That largely indigenous city in the southern state of Oaxaca was the hardest hit by last Thursday's magnitude-8.2 earthquake, which left at least 95 people dead, 37 of them in Juchitan, according to preliminary reports.

Leon said a number of factors led to nearly 7,000 houses either collapsing or sustaining structural damage, many of them located near the main square of this city of 100,000 people.

"A study of the soil mechanics is indispensable in executing a project," he said.

 Along with people building their own houses, mainly out of financial necessity, the poor quality of the materials was another factor contributing to the tragedy.

 In Juchitan, a large number of collapsed houses had brick walls and clay-tile roofs.

"More than 50 years ago, houses were built with local materials ... steel reinforcements were not considered," he lamented.

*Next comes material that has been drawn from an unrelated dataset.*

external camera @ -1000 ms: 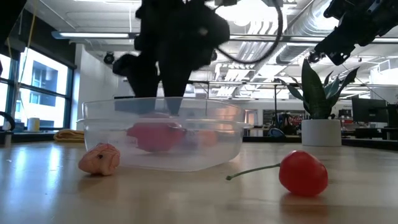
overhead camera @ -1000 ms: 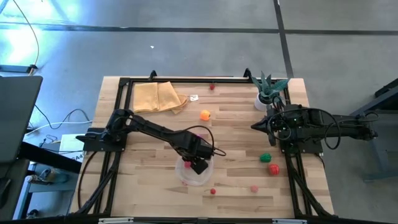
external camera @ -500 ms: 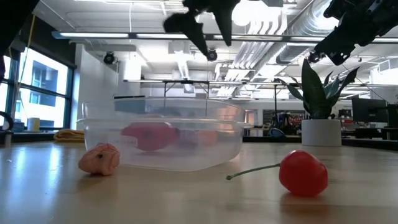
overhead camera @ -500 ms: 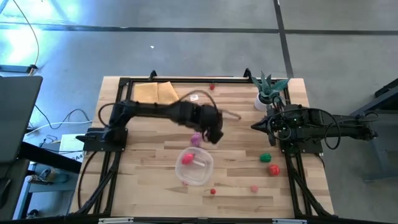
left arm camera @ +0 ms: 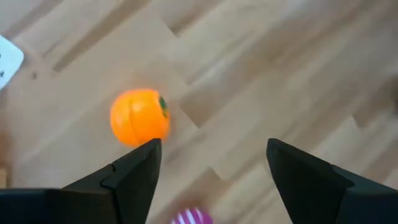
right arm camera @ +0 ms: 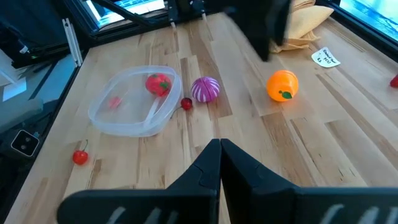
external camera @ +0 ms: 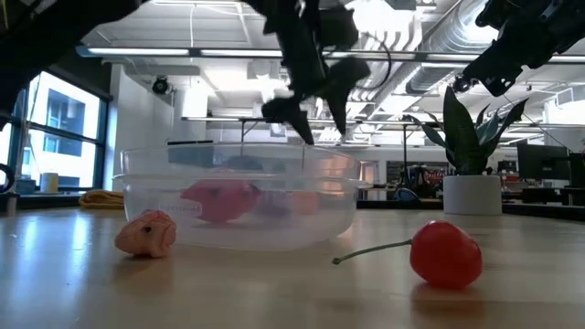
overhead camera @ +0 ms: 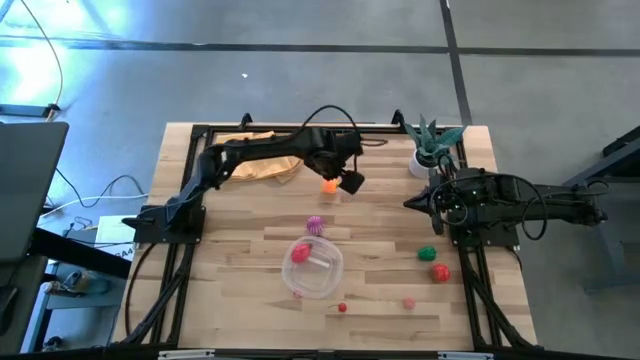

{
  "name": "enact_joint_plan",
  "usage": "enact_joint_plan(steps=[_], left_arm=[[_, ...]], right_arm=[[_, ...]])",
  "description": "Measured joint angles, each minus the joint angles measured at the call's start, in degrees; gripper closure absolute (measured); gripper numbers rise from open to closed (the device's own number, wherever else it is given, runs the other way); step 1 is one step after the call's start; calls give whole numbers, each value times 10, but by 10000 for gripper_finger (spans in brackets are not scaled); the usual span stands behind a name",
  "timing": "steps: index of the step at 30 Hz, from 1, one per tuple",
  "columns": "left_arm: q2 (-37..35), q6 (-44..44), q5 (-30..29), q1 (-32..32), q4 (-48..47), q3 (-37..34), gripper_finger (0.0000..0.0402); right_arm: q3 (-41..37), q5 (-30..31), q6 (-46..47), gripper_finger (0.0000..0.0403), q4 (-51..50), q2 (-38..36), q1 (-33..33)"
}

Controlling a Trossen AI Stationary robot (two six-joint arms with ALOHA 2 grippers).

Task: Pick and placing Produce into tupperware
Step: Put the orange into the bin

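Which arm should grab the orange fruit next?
Left. Its open gripper hovers right beside the orange fruit, while the right gripper, shut, waits by the table's right edge.

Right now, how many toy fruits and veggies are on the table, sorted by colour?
Red: 5
Pink: 2
Orange: 1
Green: 1
Magenta: 1
Total: 10
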Motion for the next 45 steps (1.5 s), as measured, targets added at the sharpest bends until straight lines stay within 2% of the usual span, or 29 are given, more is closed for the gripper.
enact_joint_plan(steps=[10,19,28,45], left_arm=[[27,0,-3,2,-25,-1,66],[37,0,-24,2,-23,0,5],[56,1,-28,10,-41,1,26],[92,28,-2,35,-39,0,27]], right_arm=[[0,0,0,402,0,0,0],[0,0,0,402,0,0,0],[0,0,0,402,0,0,0],[0,0,0,402,0,0,0]])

Although Juchitan is located in the Isthmus of Tehuantepec, an area exposed to intense seismic activity, many houses were built with the traditional technique of placing bricks or concrete blocks by hand.

But more modern buildings also were damaged by the quake, which affected 2.3 million people in the hardest-hit states of Chiapas and Oaxaca.

That happened in part because, even though concrete and steel were used in the newer constructions, oftentimes either the execution was faulty or there were problems relating to the precise quantity of the different components used.